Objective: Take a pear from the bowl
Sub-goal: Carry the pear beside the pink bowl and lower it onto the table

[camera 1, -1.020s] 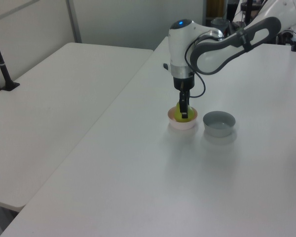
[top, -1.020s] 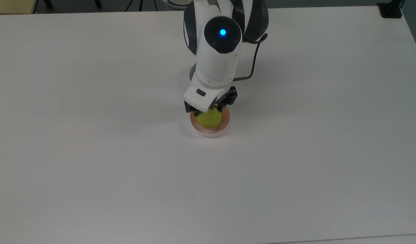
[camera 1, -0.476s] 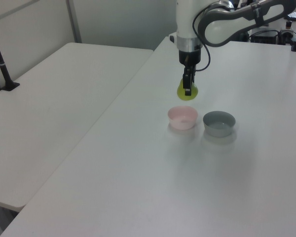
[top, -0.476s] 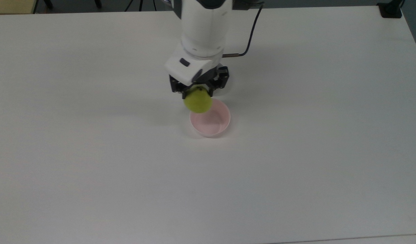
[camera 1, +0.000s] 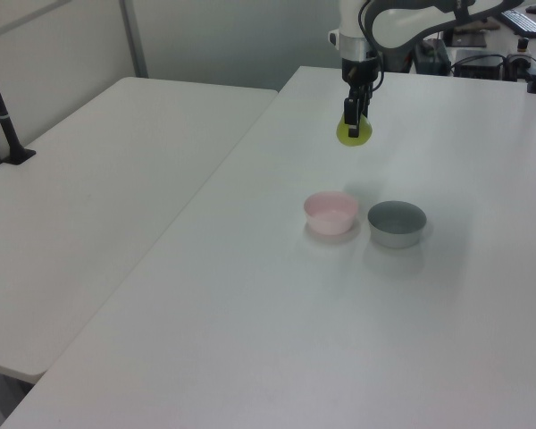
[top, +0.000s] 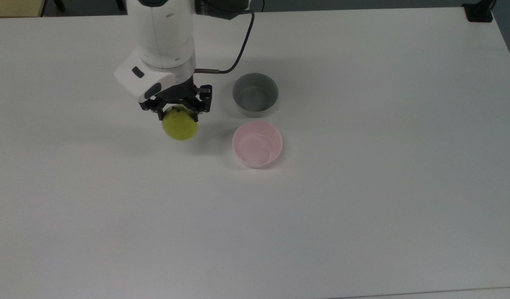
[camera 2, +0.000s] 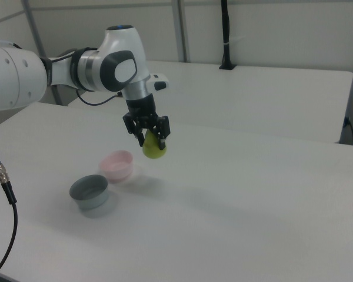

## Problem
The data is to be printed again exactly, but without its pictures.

## Answer box
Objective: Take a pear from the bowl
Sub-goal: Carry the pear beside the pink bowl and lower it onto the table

[camera 1, -1.020s] 
[top, -1.020s] 
[camera 1, -0.476s] 
[top, -0.476s] 
[camera 1, +0.000s] 
[top, +0.000s] 
[camera 2, +0.000s] 

That concludes the answer.